Most men of Squali’s age in Italy did not live alone. Rather, they lived at home with their parents, generally waited upon by their doting mammas until such a time as they married. But this did not prove true for Roberto Squali. As things turned out, Squali was from Rome and his parents still lived there. The young man himself had a residence at the home of his paternal aunt and her husband, and upon questioning them, Salvatore discovered that such had been the case since Roberto’s adolescence.
The aunt and uncle—surnamed Medici (alas, no relation)—met with Salvatore in the garden, where beneath the branches of a fig tree, they sat on the edges of their chairs as if to spring away from him at the least provocation. From an earlier visit made by the police, they’d learned of their nephew’s death via automobile accident; his parents in Rome had been informed; there the family were devastated; a funeral was even now being arranged.
No tears were shed in the garden for Roberto’s unexpected passing. Salvatore thought this strange. Considering the length of time that Squali had lived with his aunt and uncle, it seemed to him that they would have come to consider him something of a son. But they had not, and some careful probing on his part turned up the reason.
Roberto had not been a source of pride to his family. Indeed, just the opposite was the case. At fifteen years old and enterprising well beyond his years, he’d found easy money available in running a minor prostitution ring featuring the services of immigrant women from Africa. His parents had got him out of Rome one step ahead of being arrested not only for this but also for having enjoyed the pleasures of the flesh offered—at least to hear Roberto’s account of the interlude—by the twelve-year-old daughter of a family acquaintance. The parents of the violated girl agreed to a hefty financial settlement for her deflowering, and the public prosecutor had been cajoled into accepting an arrangement that guaranteed Roberto’s absence from the Eternal City well into subsequent decades.
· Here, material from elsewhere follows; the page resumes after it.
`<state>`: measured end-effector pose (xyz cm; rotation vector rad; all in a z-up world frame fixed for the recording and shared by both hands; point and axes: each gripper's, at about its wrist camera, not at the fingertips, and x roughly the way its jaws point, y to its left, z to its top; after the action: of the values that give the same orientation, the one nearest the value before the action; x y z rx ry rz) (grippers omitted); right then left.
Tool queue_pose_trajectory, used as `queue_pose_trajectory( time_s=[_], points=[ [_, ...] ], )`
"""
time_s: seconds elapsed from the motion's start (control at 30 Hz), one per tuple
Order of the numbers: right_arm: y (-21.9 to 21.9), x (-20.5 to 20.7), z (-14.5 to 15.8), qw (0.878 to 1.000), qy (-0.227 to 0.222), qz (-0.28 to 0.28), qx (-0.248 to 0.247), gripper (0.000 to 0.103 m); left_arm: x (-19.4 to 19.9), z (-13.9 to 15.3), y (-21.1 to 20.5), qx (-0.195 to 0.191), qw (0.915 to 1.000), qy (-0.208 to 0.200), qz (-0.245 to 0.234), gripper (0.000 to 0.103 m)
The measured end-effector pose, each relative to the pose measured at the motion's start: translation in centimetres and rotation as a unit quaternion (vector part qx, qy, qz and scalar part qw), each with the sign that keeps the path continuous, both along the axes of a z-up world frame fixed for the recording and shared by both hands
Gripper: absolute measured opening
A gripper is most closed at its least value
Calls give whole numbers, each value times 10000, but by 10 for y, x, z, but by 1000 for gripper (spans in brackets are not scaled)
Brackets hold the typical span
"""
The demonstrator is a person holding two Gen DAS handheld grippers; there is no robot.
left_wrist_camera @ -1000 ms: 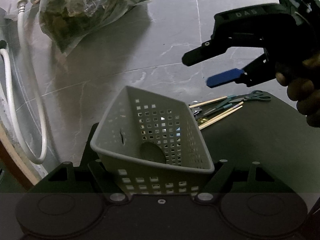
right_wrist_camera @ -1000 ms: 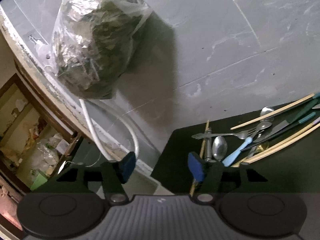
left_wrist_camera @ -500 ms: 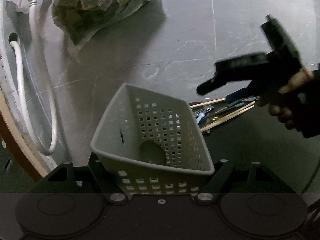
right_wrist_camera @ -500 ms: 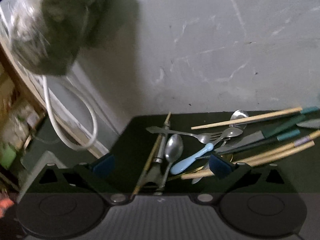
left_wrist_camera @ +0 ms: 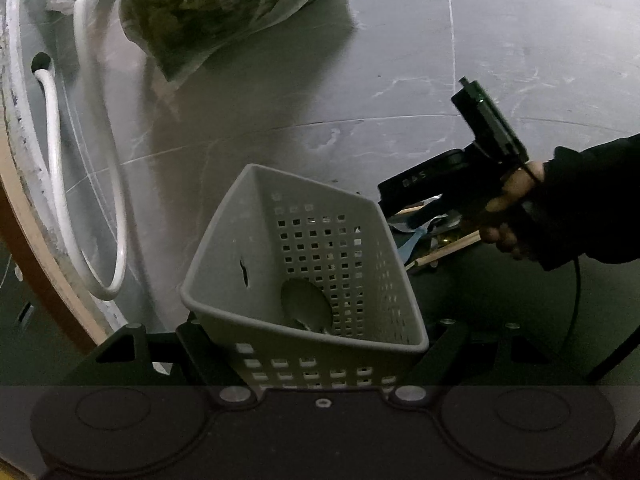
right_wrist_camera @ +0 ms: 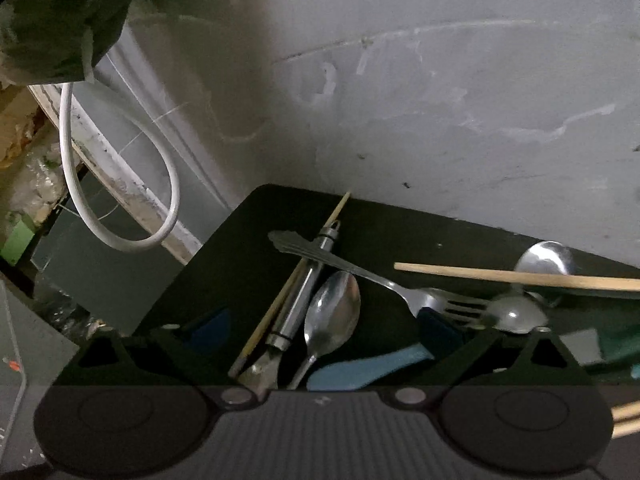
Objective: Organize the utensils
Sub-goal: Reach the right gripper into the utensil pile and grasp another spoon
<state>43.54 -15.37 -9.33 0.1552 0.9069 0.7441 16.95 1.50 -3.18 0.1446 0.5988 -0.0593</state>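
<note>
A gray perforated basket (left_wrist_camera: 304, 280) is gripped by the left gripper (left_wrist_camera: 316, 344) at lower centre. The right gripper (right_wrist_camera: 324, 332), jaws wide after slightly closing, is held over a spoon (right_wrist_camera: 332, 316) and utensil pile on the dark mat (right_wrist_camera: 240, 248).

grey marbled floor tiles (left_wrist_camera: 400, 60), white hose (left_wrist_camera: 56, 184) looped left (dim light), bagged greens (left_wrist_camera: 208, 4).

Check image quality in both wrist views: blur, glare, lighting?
Left wrist: dim, sharp on the basket, soft sheen on the floor, fisheye curve. Right wrist: dim, slightly motion-blurred; bright glints on the spoon, and the right gripper pads look dark.
</note>
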Motion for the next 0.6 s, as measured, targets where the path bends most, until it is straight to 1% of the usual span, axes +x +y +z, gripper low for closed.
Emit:
queue_pose_trajectory(
  time_s=[0.07, 0.13, 0.17, 0.27, 0.4, 0.47, 0.5, 0.53, 0.57, 0.6],
  points=[
    [4, 7, -5, 9999, 52, 89, 2, 91, 1, 0, 0, -1, 10000, 4, 42, 79],
    [8, 13, -9, 9999, 68, 152, -44, 83, 1, 1, 0, -4, 10000, 7, 87, 79],
    [9, 15, -11, 9998, 87, 200, -38, 82, 1, 1, 0, -4, 9999, 9, 104, 79],
    [12, 20, -12, 9996, -25, 273, -43, 76, 2, 1, -1, -7, 9999, 12, 146, 79],
    [14, 27, -12, 9993, -107, 361, -54, 61, 0, 1, -3, -7, 9998, 11, 186, 79],
    [12, 28, -12, 9990, -152, 408, -70, 57, 1, 2, -3, -8, 9998, 11, 202, 79],
    [12, 28, -12, 9989, -168, 427, -81, 51, 1, 2, -3, -11, 9998, 10, 208, 79],
    [11, 28, -13, 9988, -166, 445, -78, 38, 1, 2, -3, -13, 9998, 8, 215, 79],
    [9, 28, -14, 9989, -153, 444, -70, 31, 1, 2, -4, -15, 9998, 6, 221, 79],
    [8, 28, -16, 9990, -118, 434, -47, 19, 2, 2, -4, -14, 9997, 4, 224, 79]
  ],
)
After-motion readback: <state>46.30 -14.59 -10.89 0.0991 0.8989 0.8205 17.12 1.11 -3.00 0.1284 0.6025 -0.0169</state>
Hence, an arrest and a trial associated with either matter were avoided and familial disgrace had been buried by means of the boy’s removal to Lucca. There he’d remained for the past ten years.
“He is not a bad boy,” Signora Medici avowed to Salvatore, less with passion than with the habit of repetition. “It is just that . . . for Roberto . . .” She glanced at her husband. It seemed a wary look.
He went on. “ Vuole una vita facile ” was how the signore put it. And to Roberto, the easy life had been defined as working as little as possible since there were pickings aplenty in their society and he’d been determined from childhood to be ready with a basket whenever something was hanging low enough on the tree. When he worked at all, it was as a waiter in one fine restaurant or another, either in Lucca or in Pisa or occasionally in Firenze. Charming as he was, he never had trouble finding employment. Keeping it, however, had always been another matter.
“We pray for him,” Signora Medici murmured. “Since he is fifteen years old, all of us pray that he will perhaps grow into a man like his father or like his brother.”
The fact that Roberto had a brother was a subject worth exploring, but the topic was dispatched fairly quickly. Cristoforo Squali, as things turned out, was the blue-eyed boy in the family, an architetto in Rome, married three years, and producing a grandchild for his proud parents eleven months after the I dos were said. With another child on the way, he was everything Roberto was not, this Cristo. He’d never put a foot wrong since the day of his birth. While Roberto . . . ? Signora Medici crossed herself. “We pray for him,” she repeated. “Weekly novenas, his mother and I. But God has never heard our prayers.”